EXERCISE
Exactly as written, print each record in the listing.

[EXTRACTED MATERIAL Boundary: Start]

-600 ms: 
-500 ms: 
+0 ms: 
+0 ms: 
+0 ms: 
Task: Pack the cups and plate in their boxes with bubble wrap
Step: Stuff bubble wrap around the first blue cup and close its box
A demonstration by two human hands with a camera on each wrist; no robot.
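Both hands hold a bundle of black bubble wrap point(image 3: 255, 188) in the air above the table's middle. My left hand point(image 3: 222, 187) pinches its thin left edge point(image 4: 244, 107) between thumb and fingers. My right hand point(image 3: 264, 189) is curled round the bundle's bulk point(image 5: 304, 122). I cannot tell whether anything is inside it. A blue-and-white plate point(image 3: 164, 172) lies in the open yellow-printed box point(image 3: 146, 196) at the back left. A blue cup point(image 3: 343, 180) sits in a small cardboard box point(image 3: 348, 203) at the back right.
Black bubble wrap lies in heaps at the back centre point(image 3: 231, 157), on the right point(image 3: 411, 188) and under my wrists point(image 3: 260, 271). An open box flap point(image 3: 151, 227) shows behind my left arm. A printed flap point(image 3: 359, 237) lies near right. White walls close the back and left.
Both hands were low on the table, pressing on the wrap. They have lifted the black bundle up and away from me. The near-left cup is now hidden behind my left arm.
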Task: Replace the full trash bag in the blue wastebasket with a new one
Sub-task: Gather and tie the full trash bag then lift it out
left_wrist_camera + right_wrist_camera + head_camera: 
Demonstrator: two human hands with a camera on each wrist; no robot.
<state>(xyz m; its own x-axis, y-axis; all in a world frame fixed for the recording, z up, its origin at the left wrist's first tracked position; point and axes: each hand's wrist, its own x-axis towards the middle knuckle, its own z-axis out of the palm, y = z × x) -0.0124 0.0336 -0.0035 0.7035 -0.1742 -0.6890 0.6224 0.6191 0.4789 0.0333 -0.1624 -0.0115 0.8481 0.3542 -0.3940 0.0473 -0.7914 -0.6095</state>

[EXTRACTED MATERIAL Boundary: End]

EXERCISE ANSWER
-600 ms: 
-500 ms: 
+0 ms: 
+0 ms: 
+0 ms: 
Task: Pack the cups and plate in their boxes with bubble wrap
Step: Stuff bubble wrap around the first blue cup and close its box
A demonstration by two human hands with a camera on each wrist; no robot.
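Both hands hold a bundle of black bubble wrap point(image 3: 255, 188) in the air above the table's middle. My left hand point(image 3: 222, 187) pinches its thin left edge point(image 4: 244, 107) between thumb and fingers. My right hand point(image 3: 264, 189) is curled round the bundle's bulk point(image 5: 304, 122). I cannot tell whether anything is inside it. A blue-and-white plate point(image 3: 164, 172) lies in the open yellow-printed box point(image 3: 146, 196) at the back left. A blue cup point(image 3: 343, 180) sits in a small cardboard box point(image 3: 348, 203) at the back right.
Black bubble wrap lies in heaps at the back centre point(image 3: 231, 157), on the right point(image 3: 411, 188) and under my wrists point(image 3: 260, 271). An open box flap point(image 3: 151, 227) shows behind my left arm. A printed flap point(image 3: 359, 237) lies near right. White walls close the back and left.
Both hands were low on the table, pressing on the wrap. They have lifted the black bundle up and away from me. The near-left cup is now hidden behind my left arm.
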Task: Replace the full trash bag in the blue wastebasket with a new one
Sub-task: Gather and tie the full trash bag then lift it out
left_wrist_camera + right_wrist_camera + head_camera: 
Demonstrator: two human hands with a camera on each wrist; no robot.
<state>(xyz m; its own x-axis, y-axis; all in a world frame fixed for the recording, z up, its origin at the left wrist's first tracked position; point and axes: each hand's wrist, its own x-axis towards the middle knuckle, its own z-axis out of the palm, y = z × x) -0.0124 0.0336 -0.0035 0.7035 -0.1742 -0.6890 0.6224 0.6191 0.4789 0.0333 -0.1624 -0.0115 0.8481 0.3542 -0.3940 0.0473 -0.7914 -0.6095</state>

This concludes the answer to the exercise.